The Lady Magister had already formed hand seals and shot forward in a streak of white.
A horrible growl echoed from inside the net.
Not human.
Not animal.
The entire Adamant Ward-Net suddenly burst apart.
The remaining Demon Hunters were hurled through the air.
At the same moment, scarlet shadows flashed through the clearing.
Bodies exploded.
Several men were sliced apart before they even hit the ground.
Then the monster emerged.
Its upper body resembled a giant blood-soaked man with long tangled hair and a twisted face split by a predator's grin.
Below the waist was the monstrous body of a spider.
Eight massive crimson legs stabbed into the earth around it.
"What miserable bastards," it screeched in a voice like rusted blades scraping bone. "You dared ambush General Bloodrend?"
The creature lunged.
Sylva's summoned vines were instantly hacked apart.

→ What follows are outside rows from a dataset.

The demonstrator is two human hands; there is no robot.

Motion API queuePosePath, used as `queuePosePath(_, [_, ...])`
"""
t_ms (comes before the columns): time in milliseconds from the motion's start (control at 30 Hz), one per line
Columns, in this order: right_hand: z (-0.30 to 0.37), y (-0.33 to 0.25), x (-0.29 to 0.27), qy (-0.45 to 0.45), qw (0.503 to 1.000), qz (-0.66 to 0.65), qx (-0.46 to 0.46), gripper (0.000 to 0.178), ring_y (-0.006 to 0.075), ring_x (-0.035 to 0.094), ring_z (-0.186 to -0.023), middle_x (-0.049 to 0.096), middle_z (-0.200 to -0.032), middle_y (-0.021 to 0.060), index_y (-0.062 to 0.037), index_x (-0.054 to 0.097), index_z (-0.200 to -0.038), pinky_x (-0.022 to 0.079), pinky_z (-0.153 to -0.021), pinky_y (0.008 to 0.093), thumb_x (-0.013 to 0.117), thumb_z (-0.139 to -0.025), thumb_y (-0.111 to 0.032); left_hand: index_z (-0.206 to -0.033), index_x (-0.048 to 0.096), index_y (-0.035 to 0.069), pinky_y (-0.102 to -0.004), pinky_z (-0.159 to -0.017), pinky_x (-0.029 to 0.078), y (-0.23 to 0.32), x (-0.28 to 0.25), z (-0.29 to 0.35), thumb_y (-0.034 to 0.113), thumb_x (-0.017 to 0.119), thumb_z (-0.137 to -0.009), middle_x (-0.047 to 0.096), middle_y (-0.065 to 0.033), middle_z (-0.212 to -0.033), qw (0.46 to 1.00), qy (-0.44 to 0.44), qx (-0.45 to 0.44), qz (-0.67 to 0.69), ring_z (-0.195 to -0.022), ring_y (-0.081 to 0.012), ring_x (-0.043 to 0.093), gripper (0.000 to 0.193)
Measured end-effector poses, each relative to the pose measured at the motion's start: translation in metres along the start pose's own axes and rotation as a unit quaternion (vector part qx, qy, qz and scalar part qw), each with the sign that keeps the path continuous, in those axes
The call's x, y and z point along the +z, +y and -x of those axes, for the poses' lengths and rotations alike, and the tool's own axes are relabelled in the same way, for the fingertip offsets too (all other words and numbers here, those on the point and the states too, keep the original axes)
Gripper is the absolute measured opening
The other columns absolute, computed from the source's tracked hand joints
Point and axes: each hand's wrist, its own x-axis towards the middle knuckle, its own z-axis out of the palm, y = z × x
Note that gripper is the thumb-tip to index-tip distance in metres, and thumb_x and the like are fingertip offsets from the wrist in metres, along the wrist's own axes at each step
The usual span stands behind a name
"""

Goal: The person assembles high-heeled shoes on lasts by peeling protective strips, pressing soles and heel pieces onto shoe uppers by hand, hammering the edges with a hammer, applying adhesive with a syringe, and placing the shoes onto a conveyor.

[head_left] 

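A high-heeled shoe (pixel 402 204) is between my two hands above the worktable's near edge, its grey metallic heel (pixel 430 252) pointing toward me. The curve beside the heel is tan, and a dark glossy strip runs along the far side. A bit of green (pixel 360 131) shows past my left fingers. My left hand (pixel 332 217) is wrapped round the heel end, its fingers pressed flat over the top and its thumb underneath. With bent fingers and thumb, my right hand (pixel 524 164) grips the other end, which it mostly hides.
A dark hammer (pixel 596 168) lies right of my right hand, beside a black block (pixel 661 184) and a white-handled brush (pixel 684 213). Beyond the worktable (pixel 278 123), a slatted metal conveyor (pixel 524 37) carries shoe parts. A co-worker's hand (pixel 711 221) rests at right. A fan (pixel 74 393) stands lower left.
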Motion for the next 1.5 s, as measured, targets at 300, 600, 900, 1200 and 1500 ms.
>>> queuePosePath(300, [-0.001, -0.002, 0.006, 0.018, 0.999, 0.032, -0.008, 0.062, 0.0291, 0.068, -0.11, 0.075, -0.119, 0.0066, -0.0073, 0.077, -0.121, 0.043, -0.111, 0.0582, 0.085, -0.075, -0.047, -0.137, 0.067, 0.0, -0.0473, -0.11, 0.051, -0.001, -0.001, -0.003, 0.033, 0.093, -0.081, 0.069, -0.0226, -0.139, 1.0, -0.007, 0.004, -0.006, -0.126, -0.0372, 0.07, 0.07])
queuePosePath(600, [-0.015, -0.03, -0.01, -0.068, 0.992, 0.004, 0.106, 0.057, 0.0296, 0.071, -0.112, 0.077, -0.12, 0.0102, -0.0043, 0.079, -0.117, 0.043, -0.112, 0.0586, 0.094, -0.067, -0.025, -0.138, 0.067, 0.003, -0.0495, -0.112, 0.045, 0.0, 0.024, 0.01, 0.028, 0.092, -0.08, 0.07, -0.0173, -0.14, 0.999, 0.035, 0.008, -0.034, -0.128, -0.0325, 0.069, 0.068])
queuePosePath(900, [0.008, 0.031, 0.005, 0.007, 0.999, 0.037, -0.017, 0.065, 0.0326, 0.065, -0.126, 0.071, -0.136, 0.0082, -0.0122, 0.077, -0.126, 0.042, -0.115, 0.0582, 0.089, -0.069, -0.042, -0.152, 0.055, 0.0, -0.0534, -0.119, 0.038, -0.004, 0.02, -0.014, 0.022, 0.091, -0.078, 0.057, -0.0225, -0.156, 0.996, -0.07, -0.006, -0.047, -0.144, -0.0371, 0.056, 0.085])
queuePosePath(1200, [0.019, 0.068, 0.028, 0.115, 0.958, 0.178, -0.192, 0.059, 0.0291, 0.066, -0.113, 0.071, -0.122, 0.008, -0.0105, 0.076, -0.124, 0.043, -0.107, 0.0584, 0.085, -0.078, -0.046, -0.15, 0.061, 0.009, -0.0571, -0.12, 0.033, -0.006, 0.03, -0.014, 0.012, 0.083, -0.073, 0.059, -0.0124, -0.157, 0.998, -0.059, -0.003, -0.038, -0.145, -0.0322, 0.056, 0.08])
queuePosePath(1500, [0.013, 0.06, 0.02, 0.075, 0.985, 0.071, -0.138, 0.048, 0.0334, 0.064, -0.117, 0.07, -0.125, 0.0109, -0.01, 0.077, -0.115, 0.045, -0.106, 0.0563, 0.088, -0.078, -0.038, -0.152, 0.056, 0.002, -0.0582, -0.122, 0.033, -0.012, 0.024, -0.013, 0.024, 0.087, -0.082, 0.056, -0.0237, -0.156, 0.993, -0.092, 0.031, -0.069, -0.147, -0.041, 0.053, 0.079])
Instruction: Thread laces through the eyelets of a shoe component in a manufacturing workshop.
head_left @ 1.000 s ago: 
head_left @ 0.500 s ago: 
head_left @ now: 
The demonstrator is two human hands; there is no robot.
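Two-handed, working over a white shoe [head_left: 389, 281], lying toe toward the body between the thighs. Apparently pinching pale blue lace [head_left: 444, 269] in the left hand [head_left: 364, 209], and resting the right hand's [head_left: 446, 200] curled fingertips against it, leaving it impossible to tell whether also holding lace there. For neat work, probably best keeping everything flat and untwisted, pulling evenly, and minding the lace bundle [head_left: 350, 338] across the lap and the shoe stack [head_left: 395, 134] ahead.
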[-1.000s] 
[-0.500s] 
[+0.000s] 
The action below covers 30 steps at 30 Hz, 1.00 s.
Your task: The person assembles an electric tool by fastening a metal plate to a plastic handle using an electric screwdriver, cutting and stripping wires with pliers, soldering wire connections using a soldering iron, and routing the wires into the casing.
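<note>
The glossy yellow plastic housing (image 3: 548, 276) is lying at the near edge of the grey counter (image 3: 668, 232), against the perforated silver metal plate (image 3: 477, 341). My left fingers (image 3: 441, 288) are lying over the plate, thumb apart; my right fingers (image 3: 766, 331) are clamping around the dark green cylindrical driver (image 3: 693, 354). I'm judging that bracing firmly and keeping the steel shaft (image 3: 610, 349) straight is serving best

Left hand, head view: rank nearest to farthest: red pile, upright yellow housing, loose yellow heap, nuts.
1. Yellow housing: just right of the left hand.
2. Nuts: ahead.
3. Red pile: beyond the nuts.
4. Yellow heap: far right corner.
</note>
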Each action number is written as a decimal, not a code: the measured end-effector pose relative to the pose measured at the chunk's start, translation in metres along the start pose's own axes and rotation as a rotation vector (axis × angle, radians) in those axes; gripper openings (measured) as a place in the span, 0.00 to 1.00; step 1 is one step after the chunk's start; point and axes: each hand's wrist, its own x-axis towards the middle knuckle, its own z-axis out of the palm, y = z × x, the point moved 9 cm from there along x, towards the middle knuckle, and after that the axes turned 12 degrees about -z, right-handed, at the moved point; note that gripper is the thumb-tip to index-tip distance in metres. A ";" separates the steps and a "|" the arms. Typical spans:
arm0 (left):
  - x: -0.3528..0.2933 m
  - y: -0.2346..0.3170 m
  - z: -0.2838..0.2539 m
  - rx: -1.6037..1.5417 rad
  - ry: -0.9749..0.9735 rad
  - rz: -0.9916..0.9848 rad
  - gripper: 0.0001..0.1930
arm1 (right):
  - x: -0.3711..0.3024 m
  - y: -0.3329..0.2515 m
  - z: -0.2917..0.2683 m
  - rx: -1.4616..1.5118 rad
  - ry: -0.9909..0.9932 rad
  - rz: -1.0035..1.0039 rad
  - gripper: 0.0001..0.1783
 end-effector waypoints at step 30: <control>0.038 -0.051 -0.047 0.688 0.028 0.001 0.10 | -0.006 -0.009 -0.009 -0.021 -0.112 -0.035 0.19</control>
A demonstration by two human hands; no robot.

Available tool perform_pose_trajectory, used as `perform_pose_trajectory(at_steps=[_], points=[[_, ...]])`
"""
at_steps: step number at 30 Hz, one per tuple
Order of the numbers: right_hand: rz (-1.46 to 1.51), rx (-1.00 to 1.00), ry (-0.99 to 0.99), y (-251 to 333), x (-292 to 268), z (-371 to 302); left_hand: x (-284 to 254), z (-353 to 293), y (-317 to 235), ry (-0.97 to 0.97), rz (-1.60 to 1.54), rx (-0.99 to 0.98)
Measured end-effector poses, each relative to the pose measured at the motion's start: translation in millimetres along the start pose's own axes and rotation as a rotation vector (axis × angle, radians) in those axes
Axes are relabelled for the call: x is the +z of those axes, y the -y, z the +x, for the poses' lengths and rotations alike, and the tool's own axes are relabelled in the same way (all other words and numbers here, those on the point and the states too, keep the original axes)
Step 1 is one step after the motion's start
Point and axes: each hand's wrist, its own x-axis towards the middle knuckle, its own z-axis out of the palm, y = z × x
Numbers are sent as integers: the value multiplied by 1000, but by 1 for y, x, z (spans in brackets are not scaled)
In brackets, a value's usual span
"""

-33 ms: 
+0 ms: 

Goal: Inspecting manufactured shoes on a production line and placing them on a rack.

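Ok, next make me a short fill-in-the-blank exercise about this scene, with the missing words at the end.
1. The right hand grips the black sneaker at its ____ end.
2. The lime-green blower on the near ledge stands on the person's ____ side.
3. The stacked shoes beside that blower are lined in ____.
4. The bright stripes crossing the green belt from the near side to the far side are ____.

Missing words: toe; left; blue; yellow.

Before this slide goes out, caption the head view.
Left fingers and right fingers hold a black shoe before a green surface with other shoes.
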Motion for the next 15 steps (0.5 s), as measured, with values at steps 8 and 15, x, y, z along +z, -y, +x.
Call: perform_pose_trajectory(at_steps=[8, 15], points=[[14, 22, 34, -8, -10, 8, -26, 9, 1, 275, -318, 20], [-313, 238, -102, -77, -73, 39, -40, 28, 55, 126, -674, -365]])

Isara met the attack head-on.
Scarlet limbs slammed against her defensive seals in a burst of force that shattered nearby rocks.
Even she was driven backward two steps.
---
Kael Ashvane nearly blacked out from despair.
"Why am I this cursed?" he thought wildly. "First everyone says I'm some demonic bastard, now I fall into a dragon's nest?"
He looked around the enormous pit.
"And why are there skeletons everywhere?!"
The skeletal sorcerers lining the edge of the crater had all frozen in shock.
Hundreds of hollow eye sockets stared down at him.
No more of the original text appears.